=== Exercise directions ===
Please quote the material exactly, every line of it.
┄┄┄┄┄┄
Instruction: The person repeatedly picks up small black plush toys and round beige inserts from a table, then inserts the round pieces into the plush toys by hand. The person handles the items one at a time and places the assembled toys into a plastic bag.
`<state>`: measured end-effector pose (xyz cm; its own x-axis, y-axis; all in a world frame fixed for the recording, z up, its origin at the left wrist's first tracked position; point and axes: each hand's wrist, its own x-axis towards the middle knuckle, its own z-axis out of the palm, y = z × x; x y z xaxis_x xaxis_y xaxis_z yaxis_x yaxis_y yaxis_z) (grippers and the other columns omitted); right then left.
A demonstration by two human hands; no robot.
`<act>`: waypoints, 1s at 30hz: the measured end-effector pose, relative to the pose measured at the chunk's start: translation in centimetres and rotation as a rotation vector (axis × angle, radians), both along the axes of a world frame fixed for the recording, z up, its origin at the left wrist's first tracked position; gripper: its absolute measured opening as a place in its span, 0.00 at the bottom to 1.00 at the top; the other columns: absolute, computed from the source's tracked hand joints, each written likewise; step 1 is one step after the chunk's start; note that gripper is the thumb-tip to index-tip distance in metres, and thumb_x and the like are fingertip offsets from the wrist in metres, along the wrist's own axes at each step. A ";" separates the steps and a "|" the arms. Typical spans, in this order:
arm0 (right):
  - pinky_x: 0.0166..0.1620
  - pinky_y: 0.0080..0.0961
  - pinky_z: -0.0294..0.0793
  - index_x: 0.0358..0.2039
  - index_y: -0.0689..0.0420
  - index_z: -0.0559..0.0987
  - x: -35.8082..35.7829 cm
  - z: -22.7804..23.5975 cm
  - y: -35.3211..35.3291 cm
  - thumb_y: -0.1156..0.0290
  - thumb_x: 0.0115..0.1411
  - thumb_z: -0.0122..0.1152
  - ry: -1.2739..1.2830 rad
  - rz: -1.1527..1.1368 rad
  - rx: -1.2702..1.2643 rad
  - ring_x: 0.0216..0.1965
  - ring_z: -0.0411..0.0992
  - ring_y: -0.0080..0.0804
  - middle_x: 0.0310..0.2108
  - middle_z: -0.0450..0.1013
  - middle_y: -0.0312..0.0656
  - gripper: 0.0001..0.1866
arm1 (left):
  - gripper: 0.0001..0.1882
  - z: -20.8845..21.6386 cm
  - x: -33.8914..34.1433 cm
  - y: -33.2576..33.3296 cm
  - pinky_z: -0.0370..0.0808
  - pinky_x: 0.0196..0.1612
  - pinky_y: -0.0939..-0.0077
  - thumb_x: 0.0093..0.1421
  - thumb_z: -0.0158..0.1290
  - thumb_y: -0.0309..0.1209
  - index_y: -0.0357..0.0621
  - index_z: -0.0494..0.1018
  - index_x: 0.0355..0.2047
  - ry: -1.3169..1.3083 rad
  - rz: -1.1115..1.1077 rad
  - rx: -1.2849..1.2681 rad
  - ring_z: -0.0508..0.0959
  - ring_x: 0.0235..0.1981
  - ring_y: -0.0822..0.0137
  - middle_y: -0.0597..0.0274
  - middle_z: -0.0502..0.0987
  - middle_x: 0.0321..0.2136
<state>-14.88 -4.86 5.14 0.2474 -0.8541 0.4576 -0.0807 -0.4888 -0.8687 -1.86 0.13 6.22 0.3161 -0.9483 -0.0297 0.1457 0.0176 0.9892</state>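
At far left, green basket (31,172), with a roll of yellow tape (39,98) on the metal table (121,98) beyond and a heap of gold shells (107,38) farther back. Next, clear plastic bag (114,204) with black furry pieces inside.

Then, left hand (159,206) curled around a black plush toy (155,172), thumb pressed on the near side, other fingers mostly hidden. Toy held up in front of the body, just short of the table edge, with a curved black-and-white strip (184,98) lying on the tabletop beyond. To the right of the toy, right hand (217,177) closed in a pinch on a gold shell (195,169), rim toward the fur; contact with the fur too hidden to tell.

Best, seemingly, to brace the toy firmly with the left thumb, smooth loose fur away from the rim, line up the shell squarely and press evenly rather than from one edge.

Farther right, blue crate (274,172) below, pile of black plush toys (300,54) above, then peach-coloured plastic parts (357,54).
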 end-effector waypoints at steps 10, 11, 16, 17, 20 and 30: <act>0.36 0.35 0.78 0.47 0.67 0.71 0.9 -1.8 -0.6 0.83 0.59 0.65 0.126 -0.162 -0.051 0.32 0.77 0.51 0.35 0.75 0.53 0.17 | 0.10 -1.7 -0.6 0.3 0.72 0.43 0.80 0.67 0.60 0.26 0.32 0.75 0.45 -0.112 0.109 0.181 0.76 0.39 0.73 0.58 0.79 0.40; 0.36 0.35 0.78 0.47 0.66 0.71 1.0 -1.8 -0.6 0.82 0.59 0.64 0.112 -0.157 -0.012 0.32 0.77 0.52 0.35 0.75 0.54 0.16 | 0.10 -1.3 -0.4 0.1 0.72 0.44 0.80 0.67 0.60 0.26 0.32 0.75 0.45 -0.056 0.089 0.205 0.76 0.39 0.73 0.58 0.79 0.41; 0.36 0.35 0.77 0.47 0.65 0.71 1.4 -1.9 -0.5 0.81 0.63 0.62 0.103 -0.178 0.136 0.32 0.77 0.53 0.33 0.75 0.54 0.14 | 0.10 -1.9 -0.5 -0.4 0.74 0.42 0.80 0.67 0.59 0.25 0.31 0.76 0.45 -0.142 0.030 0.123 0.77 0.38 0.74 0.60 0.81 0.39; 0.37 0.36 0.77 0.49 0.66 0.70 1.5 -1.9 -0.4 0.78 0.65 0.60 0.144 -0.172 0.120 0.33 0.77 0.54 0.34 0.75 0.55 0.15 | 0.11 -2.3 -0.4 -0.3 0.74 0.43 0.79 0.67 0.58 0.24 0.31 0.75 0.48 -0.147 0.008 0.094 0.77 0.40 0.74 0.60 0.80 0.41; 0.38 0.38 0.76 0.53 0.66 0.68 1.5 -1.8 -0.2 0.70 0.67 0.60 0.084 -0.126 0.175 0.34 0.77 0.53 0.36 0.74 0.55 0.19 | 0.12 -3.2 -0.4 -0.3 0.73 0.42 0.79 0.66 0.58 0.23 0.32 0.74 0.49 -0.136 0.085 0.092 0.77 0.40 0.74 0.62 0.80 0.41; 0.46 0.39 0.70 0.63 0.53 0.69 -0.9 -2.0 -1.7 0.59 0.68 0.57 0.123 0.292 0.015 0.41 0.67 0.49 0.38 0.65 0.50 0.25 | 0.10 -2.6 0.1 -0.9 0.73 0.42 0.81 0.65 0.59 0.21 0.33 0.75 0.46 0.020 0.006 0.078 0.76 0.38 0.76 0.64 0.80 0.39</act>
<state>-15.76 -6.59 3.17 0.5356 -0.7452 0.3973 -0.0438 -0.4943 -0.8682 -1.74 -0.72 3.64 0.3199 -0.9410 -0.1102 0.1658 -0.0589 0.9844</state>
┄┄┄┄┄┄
=== Solution to this problem ===
Instruction: The person repeatedly picks up small black plush toys and round beige inserts from a table, then inserts the round pieces into the plush toys by hand. The person handles the items one at a time and places the assembled toys into a plastic bag.
`<state>`: measured end-effector pose (xyz cm; its own x-axis, y-axis; all in a world frame fixed for the recording, z up, its origin at the left wrist's first tracked position; point and axes: each hand's wrist, its own x-axis towards the middle knuckle, its own z-axis out of the palm, y = z × x; x y z xaxis_x xaxis_y xaxis_z yaxis_x yaxis_y yaxis_z) (grippers and the other columns omitted); right then left.
A demonstration by two human hands; no robot.
`<act>`: waypoints, 1s at 30hz: the measured end-effector pose, relative to the pose measured at the chunk's start: translation in centimetres and rotation as a rotation vector (axis × angle, radians), both along the axes of a world frame fixed for the recording, z up, its origin at the left wrist's first tracked position; gripper: its absolute measured opening as a place in its span, 0.00 at the bottom to 1.00 at the top; the other columns: absolute, computed from the source's tracked hand joints, each written likewise; step 1 is one step after the chunk's start; note that gripper is the thumb-tip to index-tip distance in metres, and thumb_x and the like are fingertip offsets from the wrist in metres, along the wrist's own axes at each step. A ";" separates the steps and a "|" the arms. Typical spans, in this order:
arm0 (right):
  - pinky_x: 0.0166..0.1620
  - pinky_y: 0.0080..0.0961
  - pinky_z: -0.0294..0.0793
  - index_x: 0.0358..0.2039
  - index_y: -0.0689..0.0420
  - index_z: -0.0559..0.0987
  - x: -35.8082..35.7829 cm
  - z: -22.7804..23.5975 cm
  - y: -35.3211..35.3291 cm
  - thumb_y: -0.1156..0.0290
  - thumb_x: 0.0115..0.1411
  - thumb_z: -0.0122..0.1152
  - ry: -1.2739..1.2830 rad
  - rz: -1.1527..1.1368 rad
  - rx: -1.2702..1.2643 rad
  - ring_x: 0.0216..0.1965
  - ring_z: -0.0411..0.0992
  - ring_y: -0.0080..0.0804
  - middle_x: 0.0310..0.2108
  - middle_z: -0.0450..0.1013
  - middle_y: -0.0312..0.0656
  - gripper: 0.0001..0.1866
arm1 (left):
  - gripper: 0.0001..0.1882
  - z: -20.8845..21.6386 cm
  - x: -33.8914..34.1433 cm
  - y: -33.2576..33.3296 cm
  - pinky_z: -0.0370..0.0808
  - pinky_x: 0.0196..0.1612
  - pinky_y: -0.0939..-0.0077
  - thumb_x: 0.0093..0.1421
  - thumb_z: -0.0158..0.1290
  - thumb_y: -0.0309..0.1209
  - index_y: -0.0357..0.0621
  - index_z: -0.0494..0.1018
  - index_x: 0.0355..0.2047
  - ry: -1.3169..1.3083 rad
  - rz: -1.1115..1.1077 rad
  - rx: -1.2849..1.2681 rad
  - ring_z: -0.0508..0.0959
  - ring_x: 0.0235..0.1981
  - ring_y: -0.0822..0.0137
  - middle_y: -0.0597..0.0274
  - middle_z: -0.0502..0.0987
  - middle_x: 0.0321..0.2136
<state>-14.88 -4.86 5.14 0.2474 -0.8541 0.4576 -0.0807 -0.4888 -0.8687 -1.86 0.13 6.22 0.3161 -0.9483 -0.0297 0.1457 0.0176 0.9892</state>
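At far left, green basket (31,172), with a roll of yellow tape (39,98) on the metal table (121,98) beyond and a heap of gold shells (107,38) farther back. Next, clear plastic bag (114,204) with black furry pieces inside.

Then, left hand (159,206) curled around a black plush toy (155,172), thumb pressed on the near side, other fingers mostly hidden. Toy held up in front of the body, just short of the table edge, with a curved black-and-white strip (184,98) lying on the tabletop beyond. To the right of the toy, right hand (217,177) closed in a pinch on a gold shell (195,169), rim toward the fur; contact with the fur too hidden to tell.

Best, seemingly, to brace the toy firmly with the left thumb, smooth loose fur away from the rim, line up the shell squarely and press evenly rather than from one edge.

Farther right, blue crate (274,172) below, pile of black plush toys (300,54) above, then peach-coloured plastic parts (357,54).
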 end-effector waypoints at steps 10, 11, 16, 17, 20 and 30: <act>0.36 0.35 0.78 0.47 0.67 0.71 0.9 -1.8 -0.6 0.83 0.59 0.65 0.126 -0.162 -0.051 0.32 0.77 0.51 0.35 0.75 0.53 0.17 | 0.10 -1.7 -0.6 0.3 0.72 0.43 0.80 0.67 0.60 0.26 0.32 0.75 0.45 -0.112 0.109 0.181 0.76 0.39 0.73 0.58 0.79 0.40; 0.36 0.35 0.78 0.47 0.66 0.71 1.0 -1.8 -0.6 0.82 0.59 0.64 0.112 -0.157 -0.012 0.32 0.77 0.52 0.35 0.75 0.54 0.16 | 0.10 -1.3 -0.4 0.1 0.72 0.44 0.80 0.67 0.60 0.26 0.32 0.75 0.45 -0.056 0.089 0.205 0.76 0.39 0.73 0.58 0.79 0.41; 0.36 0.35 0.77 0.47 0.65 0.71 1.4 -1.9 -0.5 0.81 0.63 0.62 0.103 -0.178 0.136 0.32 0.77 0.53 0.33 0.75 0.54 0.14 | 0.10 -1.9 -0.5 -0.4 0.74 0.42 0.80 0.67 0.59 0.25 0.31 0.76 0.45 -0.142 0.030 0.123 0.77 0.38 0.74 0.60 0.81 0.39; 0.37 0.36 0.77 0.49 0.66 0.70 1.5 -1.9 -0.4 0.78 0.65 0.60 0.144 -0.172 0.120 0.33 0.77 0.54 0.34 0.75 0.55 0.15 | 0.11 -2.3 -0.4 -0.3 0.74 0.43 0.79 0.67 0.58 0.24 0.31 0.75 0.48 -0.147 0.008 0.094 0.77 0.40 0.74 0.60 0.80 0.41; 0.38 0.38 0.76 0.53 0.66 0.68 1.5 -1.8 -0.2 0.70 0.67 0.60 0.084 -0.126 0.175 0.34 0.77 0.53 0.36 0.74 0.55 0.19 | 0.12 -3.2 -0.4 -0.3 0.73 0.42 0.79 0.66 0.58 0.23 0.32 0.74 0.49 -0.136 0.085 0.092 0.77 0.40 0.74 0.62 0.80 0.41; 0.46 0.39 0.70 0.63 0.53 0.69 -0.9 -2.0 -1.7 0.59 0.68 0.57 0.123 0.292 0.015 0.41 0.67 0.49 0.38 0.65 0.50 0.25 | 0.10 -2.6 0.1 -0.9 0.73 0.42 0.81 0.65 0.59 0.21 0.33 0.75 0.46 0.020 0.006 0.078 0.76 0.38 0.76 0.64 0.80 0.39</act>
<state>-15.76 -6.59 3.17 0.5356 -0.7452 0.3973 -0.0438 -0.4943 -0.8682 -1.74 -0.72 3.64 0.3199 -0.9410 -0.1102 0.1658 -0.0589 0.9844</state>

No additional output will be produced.